Title: Modal Decomposition in Vibrations

Speaker: Brian Feeny
Department of Mechanical Engineering, Michigan State University

We look at the spatial characterization of oscillatory systems by using decomposition methods. These decomposition methods are based on the availability of sensed quantities distributed across a structure of interest, and involve correlations of the displacements, velocities and/or accelerations. An eigenvalue problem produces optimal weighted energy distributions that are interpreted as modes. The proper orthogonal decomposition (POD) is the underlying fundamental method.

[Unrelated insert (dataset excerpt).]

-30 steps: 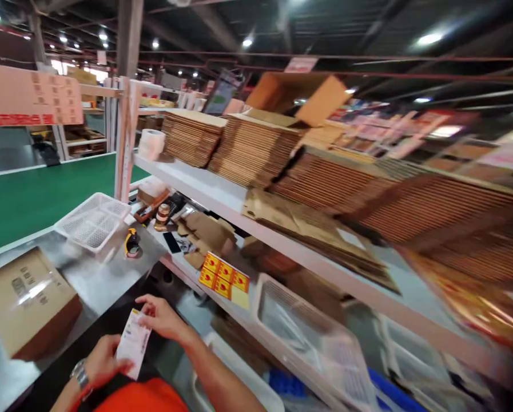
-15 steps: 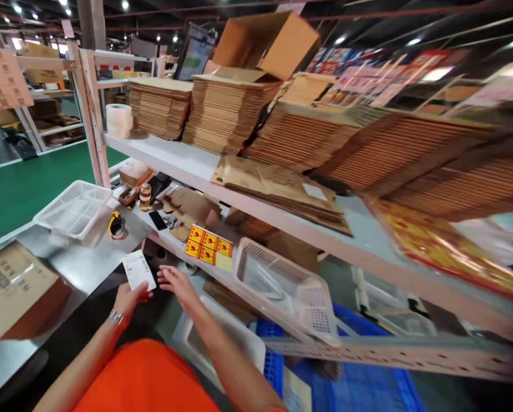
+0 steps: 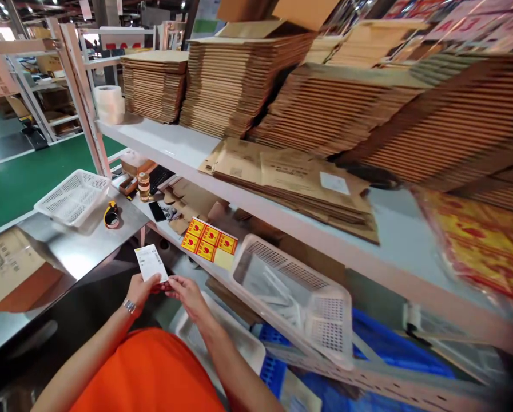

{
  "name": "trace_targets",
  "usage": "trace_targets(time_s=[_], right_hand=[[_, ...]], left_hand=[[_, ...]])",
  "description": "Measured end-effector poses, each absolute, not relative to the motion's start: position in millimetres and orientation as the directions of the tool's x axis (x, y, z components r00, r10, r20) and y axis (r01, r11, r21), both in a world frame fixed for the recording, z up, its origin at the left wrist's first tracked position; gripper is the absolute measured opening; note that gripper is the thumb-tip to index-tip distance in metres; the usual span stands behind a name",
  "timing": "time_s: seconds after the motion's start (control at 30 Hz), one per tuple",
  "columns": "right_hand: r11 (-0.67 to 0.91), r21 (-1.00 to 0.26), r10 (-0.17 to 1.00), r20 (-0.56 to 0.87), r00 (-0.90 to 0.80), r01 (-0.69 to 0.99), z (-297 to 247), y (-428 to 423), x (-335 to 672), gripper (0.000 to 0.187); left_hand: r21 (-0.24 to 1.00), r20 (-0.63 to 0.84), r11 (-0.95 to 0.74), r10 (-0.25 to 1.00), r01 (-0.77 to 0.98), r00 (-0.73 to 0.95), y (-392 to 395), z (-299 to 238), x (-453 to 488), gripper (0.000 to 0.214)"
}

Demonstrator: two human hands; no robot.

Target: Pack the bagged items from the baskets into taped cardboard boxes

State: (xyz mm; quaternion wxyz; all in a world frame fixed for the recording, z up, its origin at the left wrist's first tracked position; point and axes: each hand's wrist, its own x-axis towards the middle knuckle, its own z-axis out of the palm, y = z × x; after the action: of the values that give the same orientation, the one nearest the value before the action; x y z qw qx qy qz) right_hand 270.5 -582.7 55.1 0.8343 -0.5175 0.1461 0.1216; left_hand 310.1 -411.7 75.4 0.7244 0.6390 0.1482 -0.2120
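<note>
My left hand [image 3: 141, 288] holds a small white printed label [image 3: 150, 262] upright by its lower edge, low in the view before my orange shirt. My right hand [image 3: 186, 292] is closed beside it, fingertips pinching the label's lower right corner. Both hands hover over the gap between a steel table [image 3: 78, 247] on the left and a white shelf rack on the right. A sheet of yellow and red stickers [image 3: 209, 241] lies on the lower shelf just beyond the label. A watch band shows on my left wrist.
A white mesh basket [image 3: 72, 195] and a tape dispenser [image 3: 110, 216] sit on the steel table, with a cardboard box [image 3: 11, 272] at its left end. Another white basket [image 3: 297, 297] juts from the lower shelf. Flat carton stacks [image 3: 239, 80] fill the upper shelf [image 3: 183, 150]. Blue crates [image 3: 368, 343] stand below.
The view swung right and down along the shelves. My left hand raised the label higher; my right hand, off it half a second ago, has come back to pinch its lower corner.
</note>
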Motion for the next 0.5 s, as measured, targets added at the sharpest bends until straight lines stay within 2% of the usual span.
trace_targets(time_s=[0.17, 0.23, 0.3, 0.37, 0.4, 0.43, 0.5], right_hand=[[0.406, -0.836, 0.020, -0.396, 0.918, -0.369, 42.4, -609.1, 260.5, 0.060], [0.389, -0.842, -0.003, -0.406, 0.914, -0.373, 38.4, -616.3, 256.2, 0.058], [0.372, -0.850, -0.013, -0.407, 0.913, -0.373, 34.8, -621.2, 251.6, 0.055], [0.376, -0.850, -0.012, -0.404, 0.915, -0.370, 31.0, -624.1, 246.9, 0.054], [0.385, -0.845, -0.010, -0.405, 0.914, -0.370, 29.0, -625.0, 244.6, 0.054], [0.398, -0.840, -0.012, -0.408, 0.913, -0.370, 27.1, -625.8, 242.5, 0.054], [0.417, -0.833, -0.014, -0.406, 0.914, -0.364, 23.5, -627.6, 238.5, 0.054]], left_hand=[[0.853, -0.514, 0.044, -0.112, 0.521, 0.851, -438.1, 66.2, 294.6, 0.045], [0.864, -0.503, -0.041, -0.048, 0.501, 0.863, -445.8, 61.8, 288.7, 0.046], [0.899, -0.380, -0.192, 0.102, 0.393, 0.919, -451.2, 58.8, 282.6, 0.057], [0.908, -0.155, -0.364, 0.170, 0.209, 0.973, -455.0, 58.3, 275.9, 0.068], [0.898, -0.066, -0.424, 0.128, 0.115, 0.990, -456.8, 59.1, 272.5, 0.063], [0.890, -0.021, -0.454, 0.036, 0.035, 0.999, -458.6, 60.3, 269.1, 0.049], [0.896, -0.043, -0.443, -0.185, -0.044, 0.982, -463.0, 63.2, 263.0, 0.025]])
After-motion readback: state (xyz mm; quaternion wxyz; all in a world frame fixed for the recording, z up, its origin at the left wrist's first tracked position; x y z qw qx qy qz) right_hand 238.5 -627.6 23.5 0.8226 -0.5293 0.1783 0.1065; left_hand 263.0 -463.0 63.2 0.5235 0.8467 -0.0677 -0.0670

The mass weighted POD, smooth orthogonal decomposition (SOD), state-variable modal decomposition (SVMD), and complex orthogonal decomposition (COD), are different generalizations of POD. The different methods can be used to sort the principal spatial distributions in terms of modal participation, modal frequency, and possibly modal frequency and damping. The basic ideas of these methods are sketched, and the methods are applied to a variety of simulations and experiments.

Brief Biosketch
Brian Feeny received his BS, MS and PhD in Mechanics from the University of Wisconsin—Madison (1984), the Virginia Polytechnic Institute and State University (1986), and Cornell University (1990), and then held a postdoctoral position at the Institute of Robotics, ETH in Zurich, Switzerland. He is now an Associate Professor in the Department of Mechanical Engineering at Michigan State University. He is a Fellow of the American Society of Mechanical Engineers (ASME), currently serves as chair of the ASME Technical Committee on Vibration and Sound, and as an Associate Editor for the Journal of Vibration and Acoustics. His research interests are in dynamics and vibration, with current activities in nonlinear dynamics, modal decomposition, friction dynamics, and system identification, and with applications to wind turbines, centrifugal pendulum vibration absorbers, and bio-locomotion.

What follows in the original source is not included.